Copy exactly. Include the line containing "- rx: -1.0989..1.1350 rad", every line after it, and the last line below, but no pictures.

::::::::::

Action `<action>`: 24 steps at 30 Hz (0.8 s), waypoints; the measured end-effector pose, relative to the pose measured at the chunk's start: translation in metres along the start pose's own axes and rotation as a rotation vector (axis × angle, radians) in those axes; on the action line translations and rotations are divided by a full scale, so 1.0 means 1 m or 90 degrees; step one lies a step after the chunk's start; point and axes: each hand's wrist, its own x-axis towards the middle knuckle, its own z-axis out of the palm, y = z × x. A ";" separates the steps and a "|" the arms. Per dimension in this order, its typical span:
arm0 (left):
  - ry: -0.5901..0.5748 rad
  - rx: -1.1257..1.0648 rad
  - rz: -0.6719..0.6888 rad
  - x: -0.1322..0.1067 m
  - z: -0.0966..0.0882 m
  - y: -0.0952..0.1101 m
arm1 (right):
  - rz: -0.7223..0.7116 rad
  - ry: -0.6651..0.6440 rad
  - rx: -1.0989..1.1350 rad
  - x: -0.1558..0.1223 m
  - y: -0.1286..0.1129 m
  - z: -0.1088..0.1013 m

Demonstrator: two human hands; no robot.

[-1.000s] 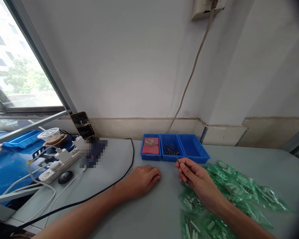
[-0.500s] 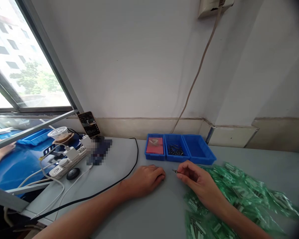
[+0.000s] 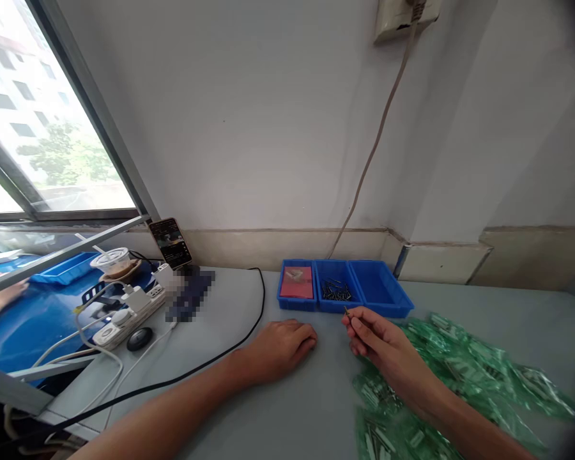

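My right hand (image 3: 376, 338) pinches a small thin metal pin (image 3: 347, 311) between thumb and fingers, tip pointing up toward the blue trays. It hovers just in front of the middle blue tray (image 3: 336, 291), which holds several dark pins. My left hand (image 3: 282, 342) rests palm down on the grey table (image 3: 230, 383), fingers curled under, with whatever is beneath them hidden. The left tray (image 3: 296, 285) holds a red pad, and the right tray (image 3: 381, 291) looks bare.
Green plastic bags of parts (image 3: 460, 377) pile at the right. A black cable (image 3: 220, 358) crosses the table. A power strip (image 3: 124, 313), phone (image 3: 171, 243) and lidded cup (image 3: 109, 260) stand at left. Another person's hand (image 3: 2, 294) shows at the far left.
My right hand has turned the pin from pointing left to pointing up toward the trays and moved slightly back. The left hand has stayed put.
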 end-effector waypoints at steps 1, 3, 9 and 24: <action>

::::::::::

* _WRITTEN ANSWER_
  - rx: -1.0989..1.1350 rad
  - x: -0.1558..0.1223 m
  - y: -0.1286..0.1129 m
  - z: -0.1088..0.1013 m

Demonstrator: two human hands; no robot.

[-1.000s] 
[-0.500s] 
[+0.000s] 

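My right hand (image 3: 376, 338) pinches a small thin metal pin (image 3: 347, 311) between thumb and fingers, tip pointing up toward the blue trays. It hovers just in front of the middle blue tray (image 3: 336, 291), which holds several dark pins. My left hand (image 3: 282, 342) rests palm down on the grey table (image 3: 230, 383), fingers curled under, with whatever is beneath them hidden. The left tray (image 3: 296, 285) holds a red pad, and the right tray (image 3: 381, 291) looks bare.
Green plastic bags of parts (image 3: 460, 377) pile at the right. A black cable (image 3: 220, 358) crosses the table. A power strip (image 3: 124, 313), phone (image 3: 171, 243) and lidded cup (image 3: 109, 260) stand at left. Another person's hand (image 3: 2, 294) shows at the far left.
My right hand has turned the pin from pointing left to pointing up toward the trays and moved slightly back. The left hand has stayed put.
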 end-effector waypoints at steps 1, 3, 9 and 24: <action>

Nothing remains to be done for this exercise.